Las Colinas Women's Association collection, Oral History and Photo Digitization project


The six boxes of the Las Colinas Women's Association
collection
Photo by A. Blythe, 2018

Thursday, June 28

This was my sixth day working at the Irving Archives and I started working with the Las Colinas Women's Association collection.  I finished examining the remaining files in the sixth box and recorded the contents on my finding aid rough draft.  Once I was finished with that I spoke with Kevin about what to do next.  Kevin explained that the next step to to combine boxes, files and put papers from binders into file folders.  I decided to work with the first three boxes and ended up emptying one of the boxes.  I asked Kevin about the ascension number of that particular box and he told me that I would still list it on the finding aid.  I combined the box with one scrapbook and folder into the first box containing scrapbooks.  I kept the scrapbooks in annual order and the two CDs of the Las Colinas Women's Association 2011 Slide Show that were discovered in the second box, were put with the scrapbooks of the 2000s.  I created a another rough draft once I started combining materials into the various boxes.  Once I was finished with the three boxes, I started working on the Oral History Project.

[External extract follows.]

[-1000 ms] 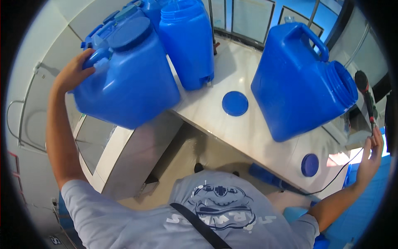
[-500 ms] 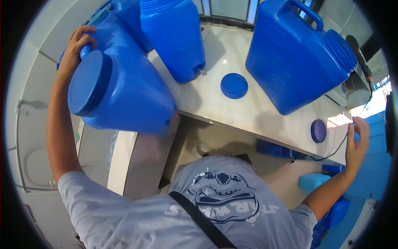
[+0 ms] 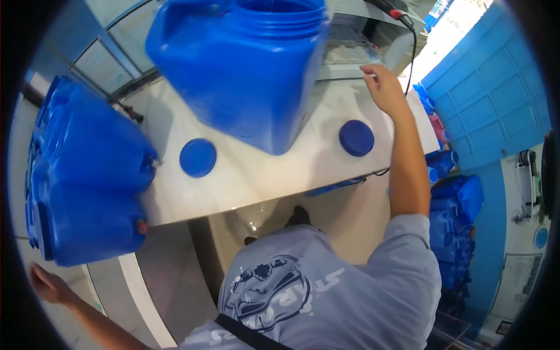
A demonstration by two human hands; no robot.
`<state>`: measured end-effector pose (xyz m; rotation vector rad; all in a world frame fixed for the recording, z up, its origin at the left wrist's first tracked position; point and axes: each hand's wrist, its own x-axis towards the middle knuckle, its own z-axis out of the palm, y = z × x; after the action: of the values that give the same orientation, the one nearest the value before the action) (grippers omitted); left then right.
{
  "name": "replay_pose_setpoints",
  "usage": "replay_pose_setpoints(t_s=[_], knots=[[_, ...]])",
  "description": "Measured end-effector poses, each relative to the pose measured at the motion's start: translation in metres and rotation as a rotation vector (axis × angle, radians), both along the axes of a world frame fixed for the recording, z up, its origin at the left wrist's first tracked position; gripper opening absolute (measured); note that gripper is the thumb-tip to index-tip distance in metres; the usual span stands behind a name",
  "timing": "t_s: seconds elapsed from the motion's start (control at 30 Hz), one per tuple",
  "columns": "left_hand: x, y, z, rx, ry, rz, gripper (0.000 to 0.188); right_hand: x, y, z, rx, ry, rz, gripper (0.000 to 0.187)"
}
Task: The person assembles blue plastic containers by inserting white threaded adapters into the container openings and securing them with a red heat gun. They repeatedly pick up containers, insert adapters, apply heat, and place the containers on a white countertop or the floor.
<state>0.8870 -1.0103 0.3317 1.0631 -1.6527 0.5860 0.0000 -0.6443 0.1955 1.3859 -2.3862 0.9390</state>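
My right hand [image 3: 382, 87] is raised over the counter's far right, thumb and fingers apart, holding nothing. Nearest to it are the large blue uncapped jug [image 3: 245, 81], upright with its threaded mouth up, and a dark blue screw cap [image 3: 356, 138] on the counter. My left hand [image 3: 51, 284] is at the lower left, slightly blurred, with empty fingers apart. It is just off a blue capped jug [image 3: 96, 219], which stands at the counter's left end with a small red spigot low on its side. Another blue jug [image 3: 99, 140] stands behind that one.
A lighter blue cap [image 3: 198, 157] lies on the white counter [image 3: 245, 195]. A black cord [image 3: 413, 58] hangs from a dark tool with a red part at the back right. Several blue containers [image 3: 449, 233] are stacked by the blue wall on the right.
My left hand has let go of the capped jug's handle, and that jug now stands on the counter. My right hand has moved up toward the back. The view has turned right.
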Motion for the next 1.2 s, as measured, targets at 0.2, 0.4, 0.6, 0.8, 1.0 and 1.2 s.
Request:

I had not finished transcribing Mary Morton's interview therefore I continued working on it.  Kevin showed me some of the pictures of the people that I had transcribed their interviews.  many of the photos were in very good condition.

Kevin asked me if I wanted to learn about the Photo Digitization project that Kevin and Chris were working on.  I told him I would like to and we proceeded to work with some old photos that were given to the Archives.  The scanner that was used is large enough to scan several photos at one time, however the settings were not set correctly for the photos.  Kevin went over the various settings in the program, I had noticed that the format that the pictures are scanned is in TIF not JPEG.  I inquired about that and Kevin replied that the TIF format is the most like the original picture, in other words there is no image data lost after scanning.  The JPEG format compression disgards some of the image data and if copies are made then the JPEG image will continue to lose some of the image data.  I inquired if many people requested copies of the photos and Kevin told me that they use to have a stack of glossy photo paper for people who wanted copies of the pictures.  Now days, many people request a digital copy of the photo instead of a print out.

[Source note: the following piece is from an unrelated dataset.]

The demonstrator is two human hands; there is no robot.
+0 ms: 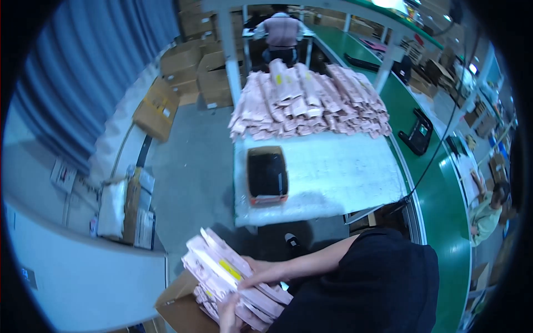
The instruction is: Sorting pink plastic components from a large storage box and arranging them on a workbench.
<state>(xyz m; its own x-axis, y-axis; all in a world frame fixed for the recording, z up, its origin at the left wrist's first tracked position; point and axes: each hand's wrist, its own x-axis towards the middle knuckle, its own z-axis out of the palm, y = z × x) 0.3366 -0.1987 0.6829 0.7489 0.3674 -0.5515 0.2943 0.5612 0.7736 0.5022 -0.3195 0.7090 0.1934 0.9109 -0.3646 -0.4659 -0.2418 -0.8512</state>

This lead to another inquiry as I thought back to a discussion in a class about storing digital photos, I inquired about the storage of the digital photos once they were scanned into the computer.  Kevin stated that the photos were stored on the computer's hard drive, then stored in the cloud and stored on a flash drive.  Since the Irving Archives is small, I was not too surprised that there wasn't more storage for digital photos.  The collection that we were scanning had pictures and papers, but we made a wonderful discovery within the collection.  We found about six or seven tintype photos.  They were in very good condition but Kevin did not want to scan them until he did some research on them on how to digitize them.

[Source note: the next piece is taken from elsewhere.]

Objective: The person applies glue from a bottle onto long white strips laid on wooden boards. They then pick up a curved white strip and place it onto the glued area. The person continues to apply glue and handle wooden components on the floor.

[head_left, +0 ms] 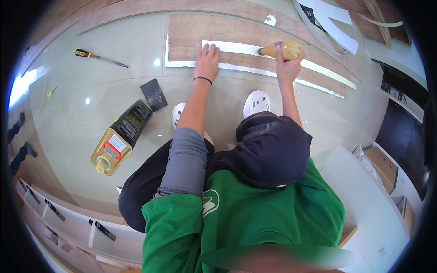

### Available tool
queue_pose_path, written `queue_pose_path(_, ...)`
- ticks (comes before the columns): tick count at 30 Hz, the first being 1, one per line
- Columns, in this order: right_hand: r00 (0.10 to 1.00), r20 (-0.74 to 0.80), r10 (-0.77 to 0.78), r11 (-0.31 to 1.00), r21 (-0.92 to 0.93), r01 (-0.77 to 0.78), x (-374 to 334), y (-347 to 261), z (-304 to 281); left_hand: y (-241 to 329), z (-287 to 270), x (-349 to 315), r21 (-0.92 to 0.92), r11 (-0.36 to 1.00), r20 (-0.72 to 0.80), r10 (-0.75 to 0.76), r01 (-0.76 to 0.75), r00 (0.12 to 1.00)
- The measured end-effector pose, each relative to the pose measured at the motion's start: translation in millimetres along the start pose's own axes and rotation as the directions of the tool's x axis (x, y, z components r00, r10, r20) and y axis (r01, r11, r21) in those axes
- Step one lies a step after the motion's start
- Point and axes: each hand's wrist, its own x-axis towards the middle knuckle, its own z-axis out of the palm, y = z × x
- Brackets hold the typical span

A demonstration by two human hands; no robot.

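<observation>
A long wooden panel (186, 34) with white edges lies on the floor ahead of me, and a narrow white strip (241, 47) rests along it. My left hand (208, 62) presses its flat, outstretched fingers on the strip near its left end. In my right hand (287, 68) is a squeeze bottle (290, 50) of yellowish liquid, tipped on its side. Its dark tip points left and sits at the strip; whether it touches is hard to tell.
To the left lie a dark rectangular pad (154, 94), a black-and-gold can (123, 136) with a red handle, a yellow-handled screwdriver-like tool (101, 58) and yellow scissors (51, 93). Curved white strips (334, 29) are at upper right. Another person's legs (22, 157) show far left.
</observation>
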Motion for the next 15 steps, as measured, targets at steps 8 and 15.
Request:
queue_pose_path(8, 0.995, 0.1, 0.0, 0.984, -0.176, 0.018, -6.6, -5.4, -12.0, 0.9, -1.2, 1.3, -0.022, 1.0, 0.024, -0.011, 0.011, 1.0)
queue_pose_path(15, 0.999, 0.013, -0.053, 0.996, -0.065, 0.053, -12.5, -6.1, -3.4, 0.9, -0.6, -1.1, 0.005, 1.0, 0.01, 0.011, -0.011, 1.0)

Another aspect that I inquired about was the naming of the pictures, since some of the pictures were labeled while some were not.  Kevin stated the we put the information as the titles of the photos, the date of the photo and the collection number.  We got several photos done and for the fun of it we used Photoshop to fix one of the photos that was torn.  We did that until the end of the day and found the photos and papers very fascinating.